Author: Integrator Published September 20, 2017 Created using KotoEd. Participant of the Competition “Congratulate the Cat as a Human 2022!”

One day, taking out of the box a piece of a breadboard with tangled wires and an NE555 soldered to it, I realized that I needed a normal signal generator. I wanted to get both good functionality and simplicity of the circuit using available components. There were several interesting circuit solutions found on the Internet. However, upon closer examination, they all revealed their shortcomings. As a result, it was decided to make our own generator, with the maximum possible number of functions, so that it would be enough, if not for all, then for most of the needs.

It differs from similar devices assembled on the basis of AVR by a wide selection of generated signals, more accessible and cheaper components and single-polar power supply. Of course, it cannot be compared with factory instruments, but it may be useful in a home laboratory.

Characteristics.

Waveform:

sinus
triangle
saw
reverse saw
ECG
noise
meander
high frequency
PWM (rectangle with adjustable duty cycle)
specially shaped pulses
TV signal(bands)

Frequency:

Sine, triangle, saw, reverse saw, ECG: 1Hz - 111.1KHz
Square wave: 1Hz - 500.0KHz
Square Wave(High Frequency): 1MHz, 2MHz, 4MHz, 8MHz

PWM:

1Hz-99KHz
fill factor 1% - 99%
possibility of external synchronization

Special shape pulses:

Tmin. = Trise+Ton+Tfall+Toff = 8µs
Tmax = Trise+Ton+Tfall+Toff = 4000000us
number of pulses 1 - 65535
possibility of triggering by external impulse

Supply voltage 12V Signal amplitude 0 - 5V Offset -3 - 3V DAC bit size 8bit Sampling frequency 1.78MHz

The generator has 2 outputs - A, D and input - E. Signals in sine, triangle, saw, reverse saw, ECG, noise, TV, pulse modes are output to output A.

Output D is digital; it outputs signals in PWM, square wave, and high frequency modes. There is a protective resistor at the output.

Input E is used to trigger PULSE mode and for synchronization in PWM mode. There is a protective resistor and a zener diode at the input; there is no pull-up to the power supply.

All set parameters are saved in the controller’s non-volatile memory after the generator is started.

Operating modes.

After turning on the device, the display in the top line shows the current operating mode and status (on or off). The bottom line indicates additional parameters. When you press the mode button, the operating mode of the device changes. When you press the set button, the mode for setting parameters for the current mode is activated. The on/off button starts or turns off the generator. Switch F turns the analog filter on output A on and off.

Sine (SINE), triangle (TRIANGLE), saw (SAWTOOH WAVE), reverse saw (RSAWTOOH WAVE), ECG (ECG) . The signal of the selected shape is generated by the tabular method.

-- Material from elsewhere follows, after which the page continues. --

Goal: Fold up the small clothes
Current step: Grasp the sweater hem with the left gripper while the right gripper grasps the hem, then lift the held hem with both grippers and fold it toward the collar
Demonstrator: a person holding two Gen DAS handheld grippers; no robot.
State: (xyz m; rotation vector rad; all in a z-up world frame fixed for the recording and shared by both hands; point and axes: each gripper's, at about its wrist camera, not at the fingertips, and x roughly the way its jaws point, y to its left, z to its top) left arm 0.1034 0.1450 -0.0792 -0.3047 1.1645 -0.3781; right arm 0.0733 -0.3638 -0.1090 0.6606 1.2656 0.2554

To switch to the frequency input mode, you need to press the set button. In this mode, the top line shows the current frequency, and the bottom line shows the step of the number being set. The value is set using the +/- buttons, the step can be changed with the mode button. Upon completion of the input, you need to press the set button again, after which the generator will switch to the main mode.

Sine 1KHz, 5V, offset 1V.

Saw 21KHz.

triangle 1KHz.

ECG 1KHz

Noise (NOISE). Generates noise, uses the standard library function rand(), has no configurable parameters.

Meander (SQUAREWAVE). Generates rectangular pulses with a duty cycle of ~50% using the DDS method.

High frequency (HIGH SPEED). Generates high frequency rectangular pulses with a duty cycle of ~50%. It has only 4 frequency values: 1MHz, 2MHz, 4MHz, 8MHz.

PWM (PWM). Generates rectangular pulses with adjustable duty cycle by dividing the clock frequency. In this mode there are 3 adjustable parameters, the transition between them is carried out sequentially by pressing the set button.

F - frequency is set similarly to the previous modes.

DC - duty cycle can be set in the range 1-99% in 1% increments using the +- buttons.

PWM 21KHz, 80%.

EXT SYNC - external synchronization can have 3 values, which are selected with the +- buttons:

NO – absent, the generator will work all the time after pressing the on button.
HIGH – the generator will operate when there is a high level at input E.
LOW - the generator will operate when there is a low level at input E.

PWM 21KHz, 80%, external sync. E=H.

Pulses of a special shape (PULSE). Allows you to generate pulses with a specified period of linear rise/fall of the signal level. Has 6 customizable parameters.

Trise — pulse rise period 2 — 1000000 μs; Ton - high level period 2 - 1000000 µs; Tfall—pulse decay period 2—1000000 μs; Toff - low level period 2 - 1000000 μs, set with the +- buttons, the step is selected with the dir button.

Trise=Ton=Tfall=Toff=100µs, N=ND

N – number of pulses, set using +- buttons, step selected by mode button.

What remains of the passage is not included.